Basics of Predatory Publishing

Predatory publishing is an academic publishing model that charges author fees to publish in a journal that does not undergo the traditional scholarly editorial process of checking the validity and quality of an article prior to publication.

Common signs of predatory publishing:

  • Mimicry of other respected journals, such as a similar name;

  • Incorrect use of a proper ISSN;

  • Fake editorial boards- either incorrectly listing an academic board member or listing one with fake credentials

  • Accepting articles quickly without signs of peer review or quality control;

  • Notification of fees after a paper is accepted;

  • Not a member of COPE;

  • Not indexed in a well established database;

  • Journal uses poor language.

Additional warning signs based on the 16 Principles of transparency are suggested by COPE:

1. Website: The journal’s website contains misleading or false information (eg, indexing, metrics, membership of scholarly publishing organizations), lacks an ISSN or uses one that has already been assigned to another publication, mimics another journal/publisher’s site, or has no past or recent journal content.

2. Name of journal: The journal name is the same as or easily confused with that of another in scope, or association.

3. Peer review process: Peer review and peer review process and model are not mentioned, or manuscript acceptance or a very short peer review time is guaranteed. Submitted manuscripts receive inadequate or no peer review.

4. Ownership and management: Information about the ownership and/or management is missing, unclear, misleading, or false.

5. Governing body: Information on the editorial board is missing, misleading, false, or inappropriate for the journal; full names and affiliations of editorial board members are missing.

6. Editorial team/contact information: Full names and affiliations of the journal’s editor/s and full contact information for the editorial office are missing, the editor-in-chief is also the owner/publisher, or the editor-in-chief is also the editor of many other journals, especially in unrelated fields.

7. Copyright and licensing: Policies and notices of copyright (and publishing license and user license) are missing or unclear.

8. Author fees: Mandatory fees for publication are not stated or explained clearly on the journal website, submission process, or the letter of acknowledgment and/or are revealed only in the acceptance letter, as a condition of acceptance.

9. Process for identification of and dealing with allegations of research misconduct: There is no description on how cases of alleged misconduct are handled.

10. Publication ethics: There are no policies on publishing ethics (e.g., authorship/contributorship, data sharing and reproducibility, intellectual property, ethical oversight, conflicts of interest, corrections/retractions). See: publicationethics.org.

11. Publishing schedule: The periodicity of publication is not indicated and/or the publishing schedule appears erratic from the available journal content.

12. Access: The way(s) in which content is available to readers, and any associated costs, is not stated, and in some cases listed articles are not available at all.

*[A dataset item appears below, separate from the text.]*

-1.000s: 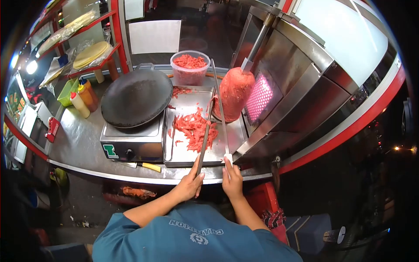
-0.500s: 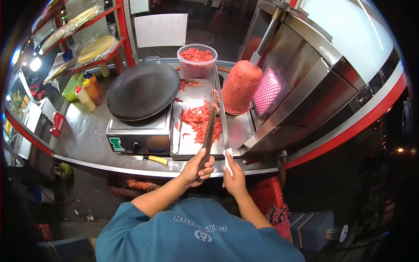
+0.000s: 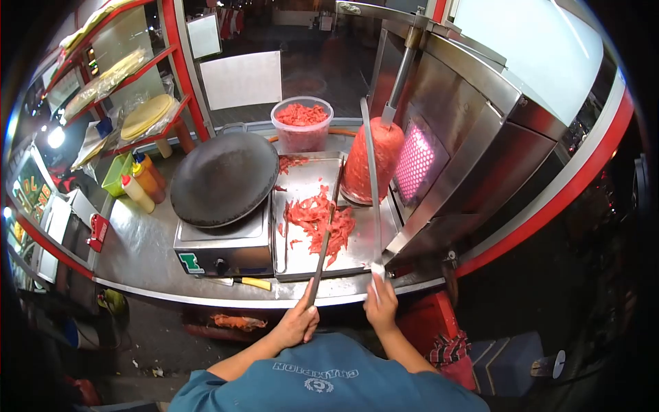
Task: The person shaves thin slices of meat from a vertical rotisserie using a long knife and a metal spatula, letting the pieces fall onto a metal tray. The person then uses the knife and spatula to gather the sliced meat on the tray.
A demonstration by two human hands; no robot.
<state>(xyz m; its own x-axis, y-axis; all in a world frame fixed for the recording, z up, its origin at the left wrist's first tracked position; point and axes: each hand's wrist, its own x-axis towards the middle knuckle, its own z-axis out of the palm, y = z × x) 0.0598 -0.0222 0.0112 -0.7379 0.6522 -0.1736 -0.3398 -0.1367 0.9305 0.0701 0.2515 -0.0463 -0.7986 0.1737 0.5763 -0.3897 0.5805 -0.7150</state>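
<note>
Left hand [image 3: 297, 324] grips tongs [image 3: 321, 250] over shaved meat [image 3: 317, 218] on tray [image 3: 300, 261]; right hand [image 3: 382, 306] grips long knife [image 3: 372, 182] against largely uncarved doner cone [image 3: 373, 160].

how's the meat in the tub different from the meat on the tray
The tub meat is heaped to its rim at the back; the tray meat lies loose and spread flat, nearer the hands, with the tongs reaching into it. Both are reddish shaved strips.

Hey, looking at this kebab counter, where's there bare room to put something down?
Bare steel counter lies between the sauce bottles and the griddle base. The tray's far part is mostly bare. Crowded: the meat pile, under tongs and knife.
</note>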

13. Archiving: There is no electronic backup and preservation of access to journal content (despite such claims).

14. Revenue sources: Business models, business partnerships/agreements, or revenue sources are not stated; publishing fees or waiver status are linked to editorial decision making.

15. Advertising: Advertising policy is not given, or advertisements are linked to editorial decision making or are integrated with published content.

16. Direct marketing: Direct marketing is obtrusive and gives misleading or false information.